# Extracted data
+ + + + + + +
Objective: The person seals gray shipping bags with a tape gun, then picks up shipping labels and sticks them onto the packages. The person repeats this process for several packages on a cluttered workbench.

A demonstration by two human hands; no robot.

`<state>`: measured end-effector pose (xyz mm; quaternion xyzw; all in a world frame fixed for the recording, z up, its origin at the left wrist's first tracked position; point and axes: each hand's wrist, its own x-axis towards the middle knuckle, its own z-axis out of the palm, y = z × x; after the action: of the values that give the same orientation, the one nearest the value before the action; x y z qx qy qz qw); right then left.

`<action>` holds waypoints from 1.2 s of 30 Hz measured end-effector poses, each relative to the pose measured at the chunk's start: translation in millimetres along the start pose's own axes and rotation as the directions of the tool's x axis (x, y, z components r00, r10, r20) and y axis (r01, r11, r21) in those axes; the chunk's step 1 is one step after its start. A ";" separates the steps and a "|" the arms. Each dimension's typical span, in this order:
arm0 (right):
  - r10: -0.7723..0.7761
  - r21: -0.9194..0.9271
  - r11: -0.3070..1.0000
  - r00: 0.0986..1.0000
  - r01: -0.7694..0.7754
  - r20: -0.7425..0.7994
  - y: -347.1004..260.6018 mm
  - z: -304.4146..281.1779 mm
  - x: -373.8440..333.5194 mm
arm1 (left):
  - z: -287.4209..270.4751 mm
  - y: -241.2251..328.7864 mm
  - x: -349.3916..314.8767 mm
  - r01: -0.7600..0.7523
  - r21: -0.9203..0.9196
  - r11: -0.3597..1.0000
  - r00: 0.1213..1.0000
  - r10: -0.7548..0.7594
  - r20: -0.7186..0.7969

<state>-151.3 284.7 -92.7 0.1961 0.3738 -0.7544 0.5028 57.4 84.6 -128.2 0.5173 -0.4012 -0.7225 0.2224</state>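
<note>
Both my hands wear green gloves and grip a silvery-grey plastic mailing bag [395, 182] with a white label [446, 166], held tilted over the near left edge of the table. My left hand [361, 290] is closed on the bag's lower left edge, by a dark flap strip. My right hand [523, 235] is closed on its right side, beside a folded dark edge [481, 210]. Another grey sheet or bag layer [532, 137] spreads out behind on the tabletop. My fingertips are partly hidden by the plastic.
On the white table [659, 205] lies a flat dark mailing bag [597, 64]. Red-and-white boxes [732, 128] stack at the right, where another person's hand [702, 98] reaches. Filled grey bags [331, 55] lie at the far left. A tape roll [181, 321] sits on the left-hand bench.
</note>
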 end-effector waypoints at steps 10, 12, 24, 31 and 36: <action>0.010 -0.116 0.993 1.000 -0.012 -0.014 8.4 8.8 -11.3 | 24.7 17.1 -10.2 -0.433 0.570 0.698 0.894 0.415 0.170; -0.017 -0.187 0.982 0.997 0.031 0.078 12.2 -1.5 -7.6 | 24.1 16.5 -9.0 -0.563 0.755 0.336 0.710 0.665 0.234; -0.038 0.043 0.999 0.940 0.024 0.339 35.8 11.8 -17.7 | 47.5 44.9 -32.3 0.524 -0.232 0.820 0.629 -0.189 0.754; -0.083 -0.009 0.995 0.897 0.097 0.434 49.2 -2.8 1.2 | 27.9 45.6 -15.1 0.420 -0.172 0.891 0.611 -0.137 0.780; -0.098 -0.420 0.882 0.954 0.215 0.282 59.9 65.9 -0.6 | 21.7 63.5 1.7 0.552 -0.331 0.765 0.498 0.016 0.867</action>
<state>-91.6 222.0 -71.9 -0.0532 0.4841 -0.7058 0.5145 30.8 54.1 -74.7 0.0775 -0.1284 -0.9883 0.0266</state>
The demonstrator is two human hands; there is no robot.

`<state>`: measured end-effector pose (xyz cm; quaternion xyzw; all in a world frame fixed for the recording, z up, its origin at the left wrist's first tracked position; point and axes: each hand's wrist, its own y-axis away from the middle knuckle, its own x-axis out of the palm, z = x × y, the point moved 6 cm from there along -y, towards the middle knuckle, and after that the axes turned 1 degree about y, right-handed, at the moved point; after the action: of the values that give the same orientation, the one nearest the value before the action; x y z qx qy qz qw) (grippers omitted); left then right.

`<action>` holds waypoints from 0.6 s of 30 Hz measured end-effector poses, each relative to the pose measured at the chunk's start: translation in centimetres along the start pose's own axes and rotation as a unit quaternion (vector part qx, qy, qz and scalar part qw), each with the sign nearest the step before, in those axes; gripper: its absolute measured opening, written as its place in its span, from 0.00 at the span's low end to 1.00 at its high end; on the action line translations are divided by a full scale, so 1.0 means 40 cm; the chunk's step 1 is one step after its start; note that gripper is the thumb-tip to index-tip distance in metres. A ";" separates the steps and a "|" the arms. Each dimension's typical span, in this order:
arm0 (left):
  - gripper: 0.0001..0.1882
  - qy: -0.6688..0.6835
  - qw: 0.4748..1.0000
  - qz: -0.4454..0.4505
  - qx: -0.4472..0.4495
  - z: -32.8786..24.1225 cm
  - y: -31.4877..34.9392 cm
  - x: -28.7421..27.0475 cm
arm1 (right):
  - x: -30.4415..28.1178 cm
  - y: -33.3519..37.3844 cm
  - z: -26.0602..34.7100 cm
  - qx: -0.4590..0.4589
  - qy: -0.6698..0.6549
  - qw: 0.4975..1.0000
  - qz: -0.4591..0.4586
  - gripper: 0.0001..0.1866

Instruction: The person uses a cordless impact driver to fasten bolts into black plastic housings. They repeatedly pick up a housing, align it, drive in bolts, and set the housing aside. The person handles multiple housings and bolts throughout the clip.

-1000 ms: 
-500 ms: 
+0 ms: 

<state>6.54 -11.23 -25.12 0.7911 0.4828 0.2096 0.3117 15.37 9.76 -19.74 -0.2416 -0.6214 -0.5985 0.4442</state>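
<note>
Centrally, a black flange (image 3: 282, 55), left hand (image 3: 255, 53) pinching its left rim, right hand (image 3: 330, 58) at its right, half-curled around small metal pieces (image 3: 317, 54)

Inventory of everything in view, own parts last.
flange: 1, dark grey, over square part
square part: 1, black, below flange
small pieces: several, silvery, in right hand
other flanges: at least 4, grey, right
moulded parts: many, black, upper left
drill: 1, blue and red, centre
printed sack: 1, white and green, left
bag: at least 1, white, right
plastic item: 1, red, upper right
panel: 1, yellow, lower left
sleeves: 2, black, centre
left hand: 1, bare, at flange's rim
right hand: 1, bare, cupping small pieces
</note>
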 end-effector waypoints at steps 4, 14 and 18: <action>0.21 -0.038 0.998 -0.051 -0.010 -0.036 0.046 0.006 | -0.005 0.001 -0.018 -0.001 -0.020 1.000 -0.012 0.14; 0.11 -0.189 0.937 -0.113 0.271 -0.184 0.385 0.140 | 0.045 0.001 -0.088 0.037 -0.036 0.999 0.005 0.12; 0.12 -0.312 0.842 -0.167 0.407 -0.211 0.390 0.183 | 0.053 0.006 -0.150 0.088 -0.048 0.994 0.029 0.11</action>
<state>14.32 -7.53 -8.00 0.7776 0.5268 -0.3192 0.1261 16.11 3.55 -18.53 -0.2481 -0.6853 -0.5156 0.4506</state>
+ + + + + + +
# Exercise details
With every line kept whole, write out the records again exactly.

# Answer area
Objective: The person seals gray shipping bags with a tape gun, then picks up shipping labels and sticks them onto the packages. The person repeats this process for several packages on a cluttered workbench.

A demonstration by two human hands; no robot.

`<state>`: measured end-effector pose (xyz mm; quaternion xyzw; all in a world frame fixed for the recording, z up, its origin at the left wrist's first tracked position; point and axes: each hand's wrist, its own x-axis towards the middle knuckle, its own z-axis out of the palm, y = z × x; after the action: of the values that give the same orientation, the one nearest the value before the action; x y z qx qy qz qw); right then left.

`<action>` holds waypoints from 1.2 s of 30 Hz measured end-effector poses, each relative to the pose measured at the chunk's start: translation in millimetres along the start pose's own axes and rotation as the directions of the tool's x axis (x, y, z components r00, r10, r20) and y axis (r01, r11, r21) in those axes; the chunk's step 1 is one step after its start. A ";" separates the steps and a "|" the arms. Each dimension's typical span, in this order:
arm0 (right):
  - r10: -0.7723..0.7761
  - r21: -0.9194..0.9271
  - r11: -0.3070..1.0000
  - r00: 0.0986..1.0000
  - r01: -0.7694..0.7754
  - r20: -0.7425..0.7994
  - y: -347.1004..260.6018 mm
  - z: -304.4146..281.1779 mm
  - x: -373.8440..333.5194 mm
arm1 (left):
  - z: -287.4209..270.4751 mm
  - y: -241.2251..328.7864 mm
  - x: -349.3916..314.8767 mm
  - r01: -0.7600..0.7523
  - r21: -0.9203..0.9196
  - r11: -0.3597..1.0000
  - r00: 0.1213..1.0000
  - r10: -0.7548..0.7594
  - r20: -0.7186..0.7969

<state>-151.3 284.7 -92.7 0.1961 0.3738 -0.7544 0.5028 57.4 84.6 -128.2 0.5173 -0.4012 -0.7225 0.2224</state>
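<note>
Both my hands wear green gloves and grip a silvery-grey plastic mailing bag [395, 182] with a white label [446, 166], held tilted over the near left edge of the table. My left hand [361, 290] is closed on the bag's lower left edge, by a dark flap strip. My right hand [523, 235] is closed on its right side, beside a folded dark edge [481, 210]. Another grey sheet or bag layer [532, 137] spreads out behind on the tabletop. My fingertips are partly hidden by the plastic.
On the white table [659, 205] lies a flat dark mailing bag [597, 64]. Red-and-white boxes [732, 128] stack at the right, where another person's hand [702, 98] reaches. Filled grey bags [331, 55] lie at the far left. A tape roll [181, 321] sits on the left-hand bench.
</note>
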 end-effector waypoints at steps 10, 12, 24, 31 and 36: <action>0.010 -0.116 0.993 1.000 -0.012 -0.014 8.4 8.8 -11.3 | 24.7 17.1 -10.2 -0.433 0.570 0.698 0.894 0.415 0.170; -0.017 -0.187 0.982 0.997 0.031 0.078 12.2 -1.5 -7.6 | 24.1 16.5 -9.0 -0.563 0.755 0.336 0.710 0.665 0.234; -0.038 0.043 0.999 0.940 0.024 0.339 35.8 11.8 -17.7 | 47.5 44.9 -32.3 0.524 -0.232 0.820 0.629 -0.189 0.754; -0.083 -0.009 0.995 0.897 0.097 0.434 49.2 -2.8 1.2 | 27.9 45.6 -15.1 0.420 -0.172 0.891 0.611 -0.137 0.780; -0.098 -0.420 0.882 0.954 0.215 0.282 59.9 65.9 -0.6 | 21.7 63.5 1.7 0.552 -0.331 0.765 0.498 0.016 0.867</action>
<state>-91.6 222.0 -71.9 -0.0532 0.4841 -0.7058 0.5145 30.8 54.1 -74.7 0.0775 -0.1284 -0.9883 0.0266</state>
The demonstrator is two human hands; there is no robot.

`<state>`: measured end-effector pose (xyz cm; quaternion xyzw; all in a world frame fixed for the recording, z up, its origin at the left wrist's first tracked position; point and axes: each hand's wrist, its own y-axis away from the middle knuckle, its own x-axis out of the palm, z = x × y, the point moved 6 cm from there along -y, towards the middle knuckle, and after that the axes turned 1 degree about y, right-handed, at the moved point; after the action: of the values that give the same orientation, the one nearest the value before the action; x y z qx qy qz qw) (grippers omitted); left then right.

`<action>` holds waypoints from 0.6 s of 30 Hz measured end-effector poses, each relative to the pose measured at the chunk's start: translation in centimetres along the start pose's own axes and rotation as a unit quaternion (vector part qx, qy, qz and scalar part qw), each with the sign nearest the step before, in those axes; gripper: its absolute measured opening, written as its place in its span, from 0.00 at the span's low end to 1.00 at its high end; on the action line translations are divided by a full scale, so 1.0 means 40 cm; the chunk's step 1 is one step after its start; note that gripper is the thumb-tip to index-tip distance in metres. A ";" separates the steps and a "|" the arms. Each dimension's typical span, in this order:
arm0 (left):
  - gripper: 0.0001..0.1882
  - qy: -0.6688..0.6835
  - qw: 0.4748..1.0000
  - qz: -0.4454..0.4505
  - qx: -0.4472..0.4495
  - z: -32.8786..24.1225 cm
  - y: -31.4877..34.9392 cm
  - x: -28.7421..27.0475 cm
arm1 (right):
  - x: -30.4415..28.1178 cm
  - y: -33.3519..37.3844 cm
  - z: -26.0602..34.7100 cm
  - qx: -0.4590..0.4589
  - qy: -0.6698..0.6549
  - qw: 0.4975..1.0000
  - qz: -0.4591..0.4586
  - gripper: 0.0001..0.1866

Instruction: The person uses a cordless impact driver to fasten bolts into black plastic housings. They repeatedly pick up a housing, align it, drive in bolts, and set the housing aside. The person handles multiple housings and bolts throughout the clip.

-1000 ms: 
-500 ms: 
+0 ms: 

<state>6.54 -11.23 -25.12 0.7911 0.4828 0.2096 0.3117 15.37 9.76 -19.74 -0.2416 -0.6214 -0.5985 0.4442</state>
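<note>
Centrally, a black flange (image 3: 282, 55), left hand (image 3: 255, 53) pinching its left rim, right hand (image 3: 330, 58) at its right, half-curled around small metal pieces (image 3: 317, 54)

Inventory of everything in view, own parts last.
flange: 1, dark grey, over square part
square part: 1, black, below flange
small pieces: several, silvery, in right hand
other flanges: at least 4, grey, right
moulded parts: many, black, upper left
drill: 1, blue and red, centre
printed sack: 1, white and green, left
bag: at least 1, white, right
plastic item: 1, red, upper right
panel: 1, yellow, lower left
sleeves: 2, black, centre
left hand: 1, bare, at flange's rim
right hand: 1, bare, cupping small pieces
</note>
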 end-effector waypoints at steps 4, 14 and 18: <action>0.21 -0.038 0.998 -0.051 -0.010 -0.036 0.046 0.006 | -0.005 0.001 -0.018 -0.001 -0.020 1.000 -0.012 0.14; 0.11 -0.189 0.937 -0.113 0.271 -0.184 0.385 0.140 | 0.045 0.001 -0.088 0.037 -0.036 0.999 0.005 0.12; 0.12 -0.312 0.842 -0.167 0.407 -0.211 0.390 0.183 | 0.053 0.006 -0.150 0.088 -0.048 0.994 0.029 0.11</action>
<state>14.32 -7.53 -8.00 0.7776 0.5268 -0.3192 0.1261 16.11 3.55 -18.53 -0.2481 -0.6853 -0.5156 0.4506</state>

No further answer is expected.